Syngué sabour : Pierre de patience, le troisième roman d’Atiq Rahimi (né en1962), son tout dernier, est tout à fait fabuleux. Premièrement, le personnage principal, une femme voilée afghane, soigne son mari, blessé bêtement dans une bagarre, alors que le pays est en guerre. Cet homme, plongé dans le coma, est gardé en vie grâce aux soins que lui prodigue sa femme : elle renouvelle régulièrement le sachet du goutte-à-goutte rempli d’une solution aqueuse mi-sel, mi-sucre et lui met deux gouttes dans chaque œil pour les garder humides.
Les personnages ne sont jamais nommés par des noms propres, ils deviennent donc universels; ils pourraient être n’importe qui, ils ne sont personne. Dès les premières pages, on croit connaître l’héroïne depuis toujours et on réussit à entrer dans sa peau peut-être en partie parce qu’elle n’a pas de nom, mais surtout parce qu’on a l’impression d’éprouver le même besoin de se livrer qu’elle. Cependant, durant la lecture de ce bref roman, le lecteur à davantage l’impression d’être derrière la caméra, figé, car jamais il n’entre dans la tête du personnage, toujours présenté en focalisation externe : il voit la femme agir et n’a accès qu’à ce qu’elle dit, pas à ce qu’elle pense. L’histoire se déroule dans une chambre close, ce qui se passe à l’extérieur de ce lieu est décrit à l’aide de sons, mais on ne le voit jamais; ce qui fait penser à une pièce de théâtre. De plus, le style d’écriture est très sobre, direct et efficace, des phrases très courtes et des mots du registre courant. De plus, c’est comme si le livre était le monologue de la femme du « condamné », ce qui rappelle l’atmosphère du théâtre et ce n’est un hasard : Atiq Rahimi a fait son doctorat en communication audiovisuelle à la Sorbonne et un de ses film a reçu plusieurs prix.

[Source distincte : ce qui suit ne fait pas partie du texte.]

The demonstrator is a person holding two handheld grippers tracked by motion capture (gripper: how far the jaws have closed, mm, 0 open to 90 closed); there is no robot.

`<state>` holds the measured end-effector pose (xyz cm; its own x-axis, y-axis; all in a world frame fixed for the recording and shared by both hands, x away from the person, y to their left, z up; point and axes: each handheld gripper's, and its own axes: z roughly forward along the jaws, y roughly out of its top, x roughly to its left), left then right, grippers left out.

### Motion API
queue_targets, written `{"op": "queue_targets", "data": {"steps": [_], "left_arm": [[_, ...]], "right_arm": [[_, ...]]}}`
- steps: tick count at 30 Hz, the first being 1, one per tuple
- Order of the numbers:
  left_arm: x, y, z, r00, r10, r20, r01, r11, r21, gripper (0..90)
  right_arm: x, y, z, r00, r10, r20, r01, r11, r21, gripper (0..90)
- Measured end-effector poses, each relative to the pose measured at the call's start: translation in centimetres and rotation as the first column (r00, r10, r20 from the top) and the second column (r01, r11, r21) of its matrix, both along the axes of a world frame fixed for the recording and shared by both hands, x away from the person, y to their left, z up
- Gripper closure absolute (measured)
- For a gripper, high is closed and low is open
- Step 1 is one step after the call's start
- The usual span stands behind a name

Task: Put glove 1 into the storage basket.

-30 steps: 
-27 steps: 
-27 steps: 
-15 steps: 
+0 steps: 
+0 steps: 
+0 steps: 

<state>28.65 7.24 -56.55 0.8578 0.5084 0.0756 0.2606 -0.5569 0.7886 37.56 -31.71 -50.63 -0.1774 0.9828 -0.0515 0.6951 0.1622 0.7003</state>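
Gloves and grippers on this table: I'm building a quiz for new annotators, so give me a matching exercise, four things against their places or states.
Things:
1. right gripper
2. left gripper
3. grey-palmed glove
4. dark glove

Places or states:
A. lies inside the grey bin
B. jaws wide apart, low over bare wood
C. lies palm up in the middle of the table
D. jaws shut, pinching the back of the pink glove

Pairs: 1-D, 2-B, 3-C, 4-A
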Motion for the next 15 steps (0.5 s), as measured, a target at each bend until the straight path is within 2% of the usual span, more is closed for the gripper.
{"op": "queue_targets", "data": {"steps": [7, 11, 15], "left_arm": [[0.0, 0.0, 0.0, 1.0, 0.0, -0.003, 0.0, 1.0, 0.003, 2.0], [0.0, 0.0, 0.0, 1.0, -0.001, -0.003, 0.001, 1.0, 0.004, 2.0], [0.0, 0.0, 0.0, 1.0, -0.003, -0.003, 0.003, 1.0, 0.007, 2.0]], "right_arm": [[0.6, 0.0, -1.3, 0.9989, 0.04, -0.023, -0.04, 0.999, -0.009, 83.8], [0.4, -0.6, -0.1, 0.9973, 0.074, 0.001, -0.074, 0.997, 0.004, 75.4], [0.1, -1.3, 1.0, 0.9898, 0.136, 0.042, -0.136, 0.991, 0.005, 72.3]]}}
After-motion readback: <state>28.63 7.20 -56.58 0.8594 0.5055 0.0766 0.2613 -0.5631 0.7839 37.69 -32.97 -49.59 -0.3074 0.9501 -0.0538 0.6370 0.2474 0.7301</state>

Pour en revenir à l’écriture, elle est aussi très poétique et, comme les phrases sont courtes, le rythme de lecture est assez rapide. Deux autres éléments viennent créer le rythme, la femme compte chaque respiration de l’homme et elle égraine aussi son chapelet en répétant le nom de son dieu. Elle abandonnera cette pratique assez rapidement… Cesse-t-elle de croire en son dieu devant l’inutilité de ses prières ? Son dieu est-il impuissant à réveiller son mari ?
Plus les pages défilent, plus l’héroïne se livre, plus on se rend compte qu’elle n’est pas saine d’esprit : elle crie de plus en plus souvent contre son mari comateux, elle le frappe; elle commence également à avoir des hallucinations. Cet aspect permettra de mieux comprendre la fin quelque peu nébuleuse qu’on ne doit en aucun cas prendre au premier degré.
Cette femme issue d’une culture dans laquelle les femmes doivent entière soumission à leur mari, se confiera à lui et du fait même à nous; elle nous parlera de sa jeunesse, de sa vie de femme et de mère en dévoilant ses secrets, ses douleurs, ses malheurs, en se délivrant de l’assujettissement de la religion, des relations conjugales et sociales. Son mari sera sa « Syngué sabour », la pierre qui accumule tous les malheurs d’un être jusqu’à en exploser.
En d’autres mots, nous sommes spectateurs de l’émancipation d’une femme d’abord soumise et aimant son mari. La vision qui nous est donnée ici change de celle que nous proposent habituellement les médias : la parole libérée permet, sans doute de manière infiniment plus efficace, de prendre conscience de l’oppression que ces femmes subissent et de la souffrance que cet état des choses impose.
L’insertion du conte de la « Syngué sabour » renoue avec la tradition orientale. L’histoire que raconte la grand-mère de la femme est aussi très intéressante et porte à réfléchir. J’ai adoré la solution que le beau-père trouve à l’histoire, dont le dénouement, rappelons-le, devrait amener une fin heureuse et préserver le protagoniste de tout malheur. Selon le beau-père, il est nécessaire de sacrifier trois choses : renoncer à l’amour de soi, à la loi du père et à la morale de la mère…
Bien que ce roman ne soit pas drôle, il y a une séquence qui m’a fait sourire : la femme prétend qu’elle est prostituée afin d’échapper à un viol. J’ai trouvé cela vraiment intelligent : « Pour les hommes comme lui, violer une pute, ce n’est pas un exploit […] en baisant une pute, vous ne dominez plus son corps. Vous êtes dans l’échange […] Souvent c’est elle qui vous domine. C’est elle qui vous baise. » (p. 99)
Je voudrais terminer en répétant que ce livre, aux allures de pièce de théâtre, est un vrai petit bijou. Il est facile d’accès et impose par la suite un travail de réflexion sur soi-même et sur les autres; en ce sens, ce n’est pas une lecture « facile ».